⟨

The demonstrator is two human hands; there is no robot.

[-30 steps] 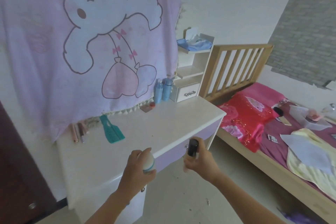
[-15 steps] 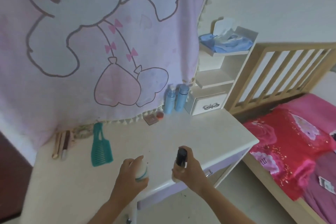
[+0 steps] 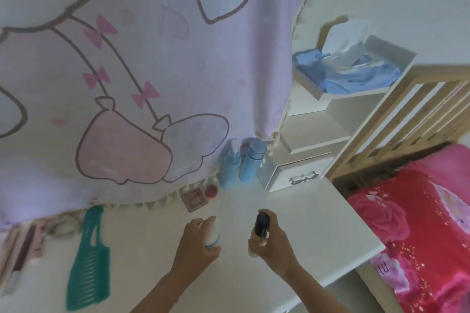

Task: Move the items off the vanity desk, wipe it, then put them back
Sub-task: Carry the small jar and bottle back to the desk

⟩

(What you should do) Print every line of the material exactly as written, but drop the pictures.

(Problem solution)
The demonstrator is two human hands; there is no robot.

[-30 steps] 
[-15 steps] 
[+0 steps] 

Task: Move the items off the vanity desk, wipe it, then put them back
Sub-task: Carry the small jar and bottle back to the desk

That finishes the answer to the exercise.